THE TASK: Go through the lines below and copy each one that holds the string "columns".

Stored entries:
■ ■ ■

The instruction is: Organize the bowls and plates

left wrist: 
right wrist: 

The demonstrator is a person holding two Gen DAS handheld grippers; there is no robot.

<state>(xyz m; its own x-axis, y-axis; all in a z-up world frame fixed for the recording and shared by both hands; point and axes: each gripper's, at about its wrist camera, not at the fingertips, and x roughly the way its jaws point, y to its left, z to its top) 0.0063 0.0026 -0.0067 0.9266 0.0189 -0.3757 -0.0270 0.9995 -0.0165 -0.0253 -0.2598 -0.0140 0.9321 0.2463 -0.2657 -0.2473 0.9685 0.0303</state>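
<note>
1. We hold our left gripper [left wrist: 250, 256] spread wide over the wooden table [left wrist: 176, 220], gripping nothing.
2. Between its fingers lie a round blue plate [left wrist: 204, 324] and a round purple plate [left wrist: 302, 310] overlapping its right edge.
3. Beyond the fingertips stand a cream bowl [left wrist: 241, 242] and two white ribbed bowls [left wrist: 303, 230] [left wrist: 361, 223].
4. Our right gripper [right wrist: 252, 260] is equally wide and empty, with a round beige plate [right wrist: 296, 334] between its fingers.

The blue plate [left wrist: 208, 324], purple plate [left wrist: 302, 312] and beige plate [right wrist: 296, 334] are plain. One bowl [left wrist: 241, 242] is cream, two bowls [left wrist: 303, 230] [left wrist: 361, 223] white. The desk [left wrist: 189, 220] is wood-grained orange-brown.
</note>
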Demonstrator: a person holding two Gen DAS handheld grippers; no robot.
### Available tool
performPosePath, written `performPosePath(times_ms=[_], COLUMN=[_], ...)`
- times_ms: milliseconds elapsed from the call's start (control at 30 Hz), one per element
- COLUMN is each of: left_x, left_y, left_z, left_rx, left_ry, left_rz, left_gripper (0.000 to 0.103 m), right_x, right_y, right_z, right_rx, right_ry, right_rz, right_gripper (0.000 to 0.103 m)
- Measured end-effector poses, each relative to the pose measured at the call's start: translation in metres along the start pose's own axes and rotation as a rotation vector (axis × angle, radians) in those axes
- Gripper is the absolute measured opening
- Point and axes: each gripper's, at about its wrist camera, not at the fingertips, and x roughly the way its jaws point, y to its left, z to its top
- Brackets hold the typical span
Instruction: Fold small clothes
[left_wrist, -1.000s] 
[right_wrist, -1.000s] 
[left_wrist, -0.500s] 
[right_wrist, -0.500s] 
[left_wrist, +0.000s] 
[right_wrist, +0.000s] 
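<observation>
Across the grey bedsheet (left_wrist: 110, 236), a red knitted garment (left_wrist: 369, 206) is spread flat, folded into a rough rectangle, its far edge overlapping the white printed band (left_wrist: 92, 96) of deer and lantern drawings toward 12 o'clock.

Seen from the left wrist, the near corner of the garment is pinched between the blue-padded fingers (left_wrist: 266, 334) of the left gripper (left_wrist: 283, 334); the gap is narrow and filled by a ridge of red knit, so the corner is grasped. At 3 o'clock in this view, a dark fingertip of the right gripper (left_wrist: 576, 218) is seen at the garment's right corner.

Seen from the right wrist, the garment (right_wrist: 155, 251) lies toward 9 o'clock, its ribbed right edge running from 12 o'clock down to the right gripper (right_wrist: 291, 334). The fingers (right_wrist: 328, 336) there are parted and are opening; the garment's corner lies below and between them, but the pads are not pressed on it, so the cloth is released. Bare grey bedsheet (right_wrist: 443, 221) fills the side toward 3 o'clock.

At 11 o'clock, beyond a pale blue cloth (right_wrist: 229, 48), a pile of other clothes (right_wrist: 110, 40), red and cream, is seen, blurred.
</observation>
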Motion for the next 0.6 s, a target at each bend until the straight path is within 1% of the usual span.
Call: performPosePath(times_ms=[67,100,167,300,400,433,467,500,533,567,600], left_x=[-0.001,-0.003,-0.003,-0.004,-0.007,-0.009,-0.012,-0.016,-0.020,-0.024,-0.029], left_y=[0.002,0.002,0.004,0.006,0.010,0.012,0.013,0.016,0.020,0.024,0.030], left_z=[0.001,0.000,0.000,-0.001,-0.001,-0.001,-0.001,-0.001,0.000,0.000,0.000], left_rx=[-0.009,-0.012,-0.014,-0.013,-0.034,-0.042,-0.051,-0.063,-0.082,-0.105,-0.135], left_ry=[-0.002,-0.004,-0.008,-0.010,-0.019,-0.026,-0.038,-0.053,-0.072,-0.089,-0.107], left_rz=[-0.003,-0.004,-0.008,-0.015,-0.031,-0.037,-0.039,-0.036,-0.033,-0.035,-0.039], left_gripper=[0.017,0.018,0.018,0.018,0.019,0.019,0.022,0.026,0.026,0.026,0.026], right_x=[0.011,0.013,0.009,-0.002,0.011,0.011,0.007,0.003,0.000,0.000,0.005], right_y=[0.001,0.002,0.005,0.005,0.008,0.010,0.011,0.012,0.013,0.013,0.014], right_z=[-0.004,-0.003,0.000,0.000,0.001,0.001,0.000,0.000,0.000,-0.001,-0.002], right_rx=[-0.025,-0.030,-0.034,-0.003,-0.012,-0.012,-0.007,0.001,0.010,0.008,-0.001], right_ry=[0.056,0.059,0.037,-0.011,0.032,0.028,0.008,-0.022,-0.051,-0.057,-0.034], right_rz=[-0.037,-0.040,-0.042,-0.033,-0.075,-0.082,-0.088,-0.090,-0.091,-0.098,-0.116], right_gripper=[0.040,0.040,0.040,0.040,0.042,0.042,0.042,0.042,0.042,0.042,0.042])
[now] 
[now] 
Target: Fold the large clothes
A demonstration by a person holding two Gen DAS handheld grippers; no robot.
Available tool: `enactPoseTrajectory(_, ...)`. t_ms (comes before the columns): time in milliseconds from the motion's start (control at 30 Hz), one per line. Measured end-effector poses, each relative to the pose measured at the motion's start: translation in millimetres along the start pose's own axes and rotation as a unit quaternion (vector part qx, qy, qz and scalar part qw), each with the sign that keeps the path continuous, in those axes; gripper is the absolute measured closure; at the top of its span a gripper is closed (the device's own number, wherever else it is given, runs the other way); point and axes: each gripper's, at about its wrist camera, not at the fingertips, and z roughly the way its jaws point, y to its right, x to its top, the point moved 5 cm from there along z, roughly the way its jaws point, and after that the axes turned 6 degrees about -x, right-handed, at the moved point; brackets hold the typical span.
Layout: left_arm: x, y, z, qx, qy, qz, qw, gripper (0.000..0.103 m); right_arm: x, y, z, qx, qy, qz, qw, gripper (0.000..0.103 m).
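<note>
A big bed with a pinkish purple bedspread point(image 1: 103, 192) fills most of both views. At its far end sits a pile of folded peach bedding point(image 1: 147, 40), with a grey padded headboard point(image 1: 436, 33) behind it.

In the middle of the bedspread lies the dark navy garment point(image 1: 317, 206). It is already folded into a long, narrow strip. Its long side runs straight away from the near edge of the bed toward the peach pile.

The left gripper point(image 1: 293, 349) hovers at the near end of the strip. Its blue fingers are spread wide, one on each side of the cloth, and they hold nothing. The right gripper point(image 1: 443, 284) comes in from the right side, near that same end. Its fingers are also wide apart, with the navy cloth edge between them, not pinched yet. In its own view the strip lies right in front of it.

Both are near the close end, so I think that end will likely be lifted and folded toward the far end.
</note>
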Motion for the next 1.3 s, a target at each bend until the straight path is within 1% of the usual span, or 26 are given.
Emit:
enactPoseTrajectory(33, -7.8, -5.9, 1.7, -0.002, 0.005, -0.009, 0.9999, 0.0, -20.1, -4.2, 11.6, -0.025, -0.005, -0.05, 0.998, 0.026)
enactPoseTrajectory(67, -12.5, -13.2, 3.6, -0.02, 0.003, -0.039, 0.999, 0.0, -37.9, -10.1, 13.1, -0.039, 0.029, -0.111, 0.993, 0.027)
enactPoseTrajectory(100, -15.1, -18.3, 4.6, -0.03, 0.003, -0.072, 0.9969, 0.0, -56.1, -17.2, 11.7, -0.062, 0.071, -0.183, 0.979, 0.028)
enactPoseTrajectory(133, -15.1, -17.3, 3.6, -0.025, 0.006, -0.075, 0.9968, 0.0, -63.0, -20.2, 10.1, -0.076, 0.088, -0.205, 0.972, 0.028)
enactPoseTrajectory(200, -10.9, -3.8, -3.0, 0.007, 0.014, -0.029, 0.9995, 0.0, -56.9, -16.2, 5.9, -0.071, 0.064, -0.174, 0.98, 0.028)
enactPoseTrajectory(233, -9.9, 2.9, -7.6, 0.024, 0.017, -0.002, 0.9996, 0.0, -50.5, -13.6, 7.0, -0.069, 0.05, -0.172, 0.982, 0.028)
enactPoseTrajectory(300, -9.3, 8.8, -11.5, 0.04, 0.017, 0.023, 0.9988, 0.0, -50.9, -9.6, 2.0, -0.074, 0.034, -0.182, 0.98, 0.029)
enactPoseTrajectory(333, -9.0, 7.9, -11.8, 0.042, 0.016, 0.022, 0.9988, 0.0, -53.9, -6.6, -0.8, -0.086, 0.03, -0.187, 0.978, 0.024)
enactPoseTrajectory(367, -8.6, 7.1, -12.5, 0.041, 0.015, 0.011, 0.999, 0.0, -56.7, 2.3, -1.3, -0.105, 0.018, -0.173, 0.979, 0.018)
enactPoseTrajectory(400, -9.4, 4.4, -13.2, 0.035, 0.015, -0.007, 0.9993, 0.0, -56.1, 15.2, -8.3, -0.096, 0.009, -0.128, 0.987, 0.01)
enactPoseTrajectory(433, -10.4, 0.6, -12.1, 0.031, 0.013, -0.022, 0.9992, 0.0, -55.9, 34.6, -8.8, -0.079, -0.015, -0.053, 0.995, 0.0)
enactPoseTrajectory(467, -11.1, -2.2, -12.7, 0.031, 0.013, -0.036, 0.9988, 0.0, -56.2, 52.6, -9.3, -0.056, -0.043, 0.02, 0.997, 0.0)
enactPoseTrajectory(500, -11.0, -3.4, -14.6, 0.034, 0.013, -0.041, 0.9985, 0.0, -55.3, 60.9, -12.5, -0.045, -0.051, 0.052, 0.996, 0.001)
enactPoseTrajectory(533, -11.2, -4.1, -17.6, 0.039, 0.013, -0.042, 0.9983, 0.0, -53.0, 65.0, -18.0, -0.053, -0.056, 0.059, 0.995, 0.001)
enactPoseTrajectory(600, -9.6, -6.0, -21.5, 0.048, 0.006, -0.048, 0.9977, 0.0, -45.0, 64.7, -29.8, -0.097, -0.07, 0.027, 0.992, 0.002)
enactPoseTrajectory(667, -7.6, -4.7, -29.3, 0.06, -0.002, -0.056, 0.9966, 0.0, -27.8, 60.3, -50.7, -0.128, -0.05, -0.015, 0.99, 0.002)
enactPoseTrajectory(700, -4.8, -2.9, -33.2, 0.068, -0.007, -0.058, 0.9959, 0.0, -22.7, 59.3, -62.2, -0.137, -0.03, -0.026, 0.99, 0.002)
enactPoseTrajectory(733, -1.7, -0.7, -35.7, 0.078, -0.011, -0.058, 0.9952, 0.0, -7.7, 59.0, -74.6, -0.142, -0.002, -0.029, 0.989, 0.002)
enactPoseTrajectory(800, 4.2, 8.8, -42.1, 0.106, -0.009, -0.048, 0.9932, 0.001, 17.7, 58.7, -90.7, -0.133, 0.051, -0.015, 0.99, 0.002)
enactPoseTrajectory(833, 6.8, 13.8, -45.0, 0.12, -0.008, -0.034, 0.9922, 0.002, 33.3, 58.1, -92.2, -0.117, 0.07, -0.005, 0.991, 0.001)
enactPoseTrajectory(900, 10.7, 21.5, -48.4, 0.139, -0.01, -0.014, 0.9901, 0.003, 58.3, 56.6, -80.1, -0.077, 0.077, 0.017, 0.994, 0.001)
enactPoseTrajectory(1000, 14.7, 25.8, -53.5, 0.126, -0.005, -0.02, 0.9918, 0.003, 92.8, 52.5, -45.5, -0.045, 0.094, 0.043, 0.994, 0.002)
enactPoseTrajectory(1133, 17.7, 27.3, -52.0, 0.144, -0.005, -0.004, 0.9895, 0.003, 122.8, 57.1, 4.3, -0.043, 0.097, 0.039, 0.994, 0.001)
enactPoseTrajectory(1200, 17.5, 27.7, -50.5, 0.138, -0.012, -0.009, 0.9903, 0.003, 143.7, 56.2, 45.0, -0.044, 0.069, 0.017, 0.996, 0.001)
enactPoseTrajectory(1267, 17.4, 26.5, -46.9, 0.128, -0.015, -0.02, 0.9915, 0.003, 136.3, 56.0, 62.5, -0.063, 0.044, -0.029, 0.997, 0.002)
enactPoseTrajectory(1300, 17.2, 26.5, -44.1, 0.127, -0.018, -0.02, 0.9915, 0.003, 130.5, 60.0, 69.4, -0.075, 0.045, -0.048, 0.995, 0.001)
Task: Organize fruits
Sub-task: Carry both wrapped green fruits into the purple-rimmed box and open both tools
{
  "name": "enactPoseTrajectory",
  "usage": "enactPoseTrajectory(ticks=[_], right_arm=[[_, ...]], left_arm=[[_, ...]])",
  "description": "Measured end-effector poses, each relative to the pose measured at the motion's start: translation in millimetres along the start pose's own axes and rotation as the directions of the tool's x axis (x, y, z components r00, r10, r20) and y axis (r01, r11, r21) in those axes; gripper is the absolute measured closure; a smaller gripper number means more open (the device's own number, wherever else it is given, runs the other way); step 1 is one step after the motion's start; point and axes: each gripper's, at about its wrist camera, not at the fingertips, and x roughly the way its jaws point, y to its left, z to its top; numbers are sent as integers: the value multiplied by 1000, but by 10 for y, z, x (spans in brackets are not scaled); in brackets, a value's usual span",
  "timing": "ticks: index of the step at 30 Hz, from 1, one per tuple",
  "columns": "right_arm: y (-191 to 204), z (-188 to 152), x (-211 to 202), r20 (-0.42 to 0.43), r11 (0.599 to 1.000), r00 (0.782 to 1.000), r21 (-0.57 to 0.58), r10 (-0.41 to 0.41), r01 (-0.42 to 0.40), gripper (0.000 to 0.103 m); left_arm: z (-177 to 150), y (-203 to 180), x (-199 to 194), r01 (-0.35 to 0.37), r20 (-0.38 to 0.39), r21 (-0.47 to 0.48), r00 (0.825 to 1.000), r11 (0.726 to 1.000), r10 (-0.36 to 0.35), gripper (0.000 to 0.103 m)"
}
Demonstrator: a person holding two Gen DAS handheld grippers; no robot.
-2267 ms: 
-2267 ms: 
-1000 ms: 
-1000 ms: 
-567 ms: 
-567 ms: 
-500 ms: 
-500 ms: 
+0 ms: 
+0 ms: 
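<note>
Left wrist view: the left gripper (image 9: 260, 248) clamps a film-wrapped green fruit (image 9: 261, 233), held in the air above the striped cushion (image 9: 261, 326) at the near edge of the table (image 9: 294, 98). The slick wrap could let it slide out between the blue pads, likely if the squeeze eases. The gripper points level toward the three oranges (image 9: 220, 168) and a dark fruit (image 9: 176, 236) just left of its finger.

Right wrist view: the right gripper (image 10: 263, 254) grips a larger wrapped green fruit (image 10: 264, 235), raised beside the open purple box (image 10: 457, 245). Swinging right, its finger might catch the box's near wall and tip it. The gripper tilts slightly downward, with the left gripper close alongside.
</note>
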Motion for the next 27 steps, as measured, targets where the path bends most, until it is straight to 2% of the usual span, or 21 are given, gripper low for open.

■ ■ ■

ANSWER TO THE EXERCISE:
Available tool: `enactPoseTrajectory(_, ...)`. t_ms (comes before the columns): time in milliseconds from the motion's start (control at 30 Hz), one per line. Measured end-effector poses, each relative to the pose measured at the motion's start: translation in millimetres along the start pose's own axes and rotation as a unit quaternion (vector part qx, qy, qz and scalar part qw), each with the sign that keeps the path continuous, in those axes; gripper is the absolute measured closure; at the top of its span a gripper is closed (the device's own number, wherever else it is given, runs the other way); point and axes: each gripper's, at about its wrist camera, not at the fingertips, and z roughly the way its jaws point, y to its right, x to its top, the point moved 5 cm from there along z, roughly the way its jaws point, and after that the axes turned 6 degrees about -x, right-handed, at the moved point; brackets hold the typical span.
  "columns": "right_arm: y (-191 to 204), z (-188 to 152), x (-211 to 202), r20 (-0.42 to 0.43), r11 (0.599 to 1.000), r00 (0.782 to 1.000), r21 (-0.57 to 0.58), r10 (-0.41 to 0.41), r01 (-0.42 to 0.40), gripper (0.000 to 0.103 m); left_arm: z (-177 to 150), y (-203 to 180), x (-199 to 194), r01 (-0.35 to 0.37), r20 (-0.38 to 0.39), r21 (-0.47 to 0.48), r00 (0.825 to 1.000), r11 (0.726 to 1.000), r10 (-0.36 to 0.35), gripper (0.000 to 0.103 m)"

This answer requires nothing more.